Work item:
Only the lines that hold "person" should be in the answer, each copied from the data below.

Study material:
• • • • •
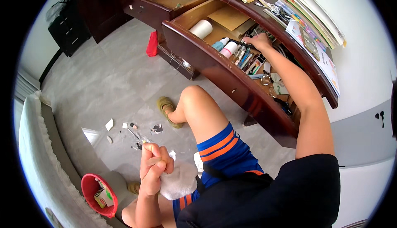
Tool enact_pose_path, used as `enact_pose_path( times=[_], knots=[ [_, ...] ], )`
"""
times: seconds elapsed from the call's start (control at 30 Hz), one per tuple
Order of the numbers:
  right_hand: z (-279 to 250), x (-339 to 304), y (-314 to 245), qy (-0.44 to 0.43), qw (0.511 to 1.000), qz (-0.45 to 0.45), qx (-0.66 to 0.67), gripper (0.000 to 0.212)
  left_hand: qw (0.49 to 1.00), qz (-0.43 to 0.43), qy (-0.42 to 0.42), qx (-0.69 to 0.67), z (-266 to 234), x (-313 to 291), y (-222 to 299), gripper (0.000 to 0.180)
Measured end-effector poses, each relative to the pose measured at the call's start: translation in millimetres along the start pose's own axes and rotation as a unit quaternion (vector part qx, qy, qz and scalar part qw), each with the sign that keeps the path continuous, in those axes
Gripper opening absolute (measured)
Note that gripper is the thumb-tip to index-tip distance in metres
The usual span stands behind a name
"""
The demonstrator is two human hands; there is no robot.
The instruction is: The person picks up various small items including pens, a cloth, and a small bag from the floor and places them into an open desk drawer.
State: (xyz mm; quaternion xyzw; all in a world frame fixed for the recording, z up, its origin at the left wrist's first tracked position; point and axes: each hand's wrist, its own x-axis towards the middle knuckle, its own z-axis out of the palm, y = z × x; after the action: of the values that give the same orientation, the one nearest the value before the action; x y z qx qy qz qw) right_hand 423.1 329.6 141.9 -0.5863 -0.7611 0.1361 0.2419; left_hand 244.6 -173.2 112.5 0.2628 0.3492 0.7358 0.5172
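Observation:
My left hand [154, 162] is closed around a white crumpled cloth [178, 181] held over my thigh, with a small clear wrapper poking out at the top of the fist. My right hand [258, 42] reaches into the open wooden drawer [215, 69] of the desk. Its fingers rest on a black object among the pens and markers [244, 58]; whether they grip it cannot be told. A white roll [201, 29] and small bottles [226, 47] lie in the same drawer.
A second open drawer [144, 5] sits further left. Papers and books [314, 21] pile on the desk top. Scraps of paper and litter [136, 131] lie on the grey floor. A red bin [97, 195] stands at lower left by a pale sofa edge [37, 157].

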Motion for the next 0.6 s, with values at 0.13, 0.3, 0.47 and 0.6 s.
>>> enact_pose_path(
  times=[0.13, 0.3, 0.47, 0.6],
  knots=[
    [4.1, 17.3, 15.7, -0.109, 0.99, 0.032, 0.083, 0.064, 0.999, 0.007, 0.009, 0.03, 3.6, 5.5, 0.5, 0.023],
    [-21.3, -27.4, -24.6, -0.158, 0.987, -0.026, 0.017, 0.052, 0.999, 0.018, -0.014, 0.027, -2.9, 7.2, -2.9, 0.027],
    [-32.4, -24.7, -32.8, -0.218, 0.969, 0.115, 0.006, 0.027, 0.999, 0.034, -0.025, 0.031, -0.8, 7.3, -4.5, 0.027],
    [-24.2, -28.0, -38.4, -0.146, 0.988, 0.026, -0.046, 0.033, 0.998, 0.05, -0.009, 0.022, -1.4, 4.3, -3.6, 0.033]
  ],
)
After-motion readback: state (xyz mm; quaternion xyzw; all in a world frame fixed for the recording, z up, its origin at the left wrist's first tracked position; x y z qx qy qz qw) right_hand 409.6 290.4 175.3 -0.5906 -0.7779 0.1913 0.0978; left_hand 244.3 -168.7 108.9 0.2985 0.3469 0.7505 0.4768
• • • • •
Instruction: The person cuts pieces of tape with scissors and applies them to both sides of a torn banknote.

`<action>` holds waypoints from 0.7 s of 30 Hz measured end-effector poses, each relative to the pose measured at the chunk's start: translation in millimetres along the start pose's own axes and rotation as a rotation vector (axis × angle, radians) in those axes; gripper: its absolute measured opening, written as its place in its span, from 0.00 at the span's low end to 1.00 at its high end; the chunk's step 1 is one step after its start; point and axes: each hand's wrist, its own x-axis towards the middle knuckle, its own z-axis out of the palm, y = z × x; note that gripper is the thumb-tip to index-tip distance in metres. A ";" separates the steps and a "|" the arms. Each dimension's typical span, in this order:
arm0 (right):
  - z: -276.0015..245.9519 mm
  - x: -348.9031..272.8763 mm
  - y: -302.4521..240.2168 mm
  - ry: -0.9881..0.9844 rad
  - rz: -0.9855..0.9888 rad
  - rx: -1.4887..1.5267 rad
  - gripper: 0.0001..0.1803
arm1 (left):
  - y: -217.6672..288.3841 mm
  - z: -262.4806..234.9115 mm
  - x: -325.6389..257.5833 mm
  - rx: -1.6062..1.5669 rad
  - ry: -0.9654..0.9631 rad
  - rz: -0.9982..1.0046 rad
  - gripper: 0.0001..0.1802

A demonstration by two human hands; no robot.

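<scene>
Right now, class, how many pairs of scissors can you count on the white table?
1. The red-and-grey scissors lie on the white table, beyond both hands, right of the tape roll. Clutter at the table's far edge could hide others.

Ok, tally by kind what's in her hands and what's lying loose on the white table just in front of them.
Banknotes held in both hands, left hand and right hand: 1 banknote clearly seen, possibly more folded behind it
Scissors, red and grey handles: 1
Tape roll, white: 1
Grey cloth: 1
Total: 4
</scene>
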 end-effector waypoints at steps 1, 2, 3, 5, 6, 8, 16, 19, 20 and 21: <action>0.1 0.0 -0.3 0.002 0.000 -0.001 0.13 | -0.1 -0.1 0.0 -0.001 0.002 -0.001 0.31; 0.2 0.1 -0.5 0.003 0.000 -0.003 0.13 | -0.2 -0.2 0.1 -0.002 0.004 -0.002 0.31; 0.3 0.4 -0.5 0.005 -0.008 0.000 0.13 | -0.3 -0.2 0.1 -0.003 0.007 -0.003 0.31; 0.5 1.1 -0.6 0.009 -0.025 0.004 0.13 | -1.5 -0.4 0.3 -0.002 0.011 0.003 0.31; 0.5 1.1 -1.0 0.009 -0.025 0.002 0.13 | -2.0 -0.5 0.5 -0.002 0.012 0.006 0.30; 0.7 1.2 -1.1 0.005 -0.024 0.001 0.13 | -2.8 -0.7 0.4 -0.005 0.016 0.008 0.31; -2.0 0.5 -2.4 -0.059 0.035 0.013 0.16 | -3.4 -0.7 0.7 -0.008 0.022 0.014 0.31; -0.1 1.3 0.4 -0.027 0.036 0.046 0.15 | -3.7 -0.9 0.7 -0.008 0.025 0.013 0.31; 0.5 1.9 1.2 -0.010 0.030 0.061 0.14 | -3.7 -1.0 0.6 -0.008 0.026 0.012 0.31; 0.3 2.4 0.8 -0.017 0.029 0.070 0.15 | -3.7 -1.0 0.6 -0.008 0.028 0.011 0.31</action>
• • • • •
Answer to this problem:
The instruction is: The person picks up various small items including pens, a cloth, and a small bag from the floor and places them into an open desk drawer.
Instruction: The person cuts pieces of tape with scissors and applies them to both sides of a torn banknote.

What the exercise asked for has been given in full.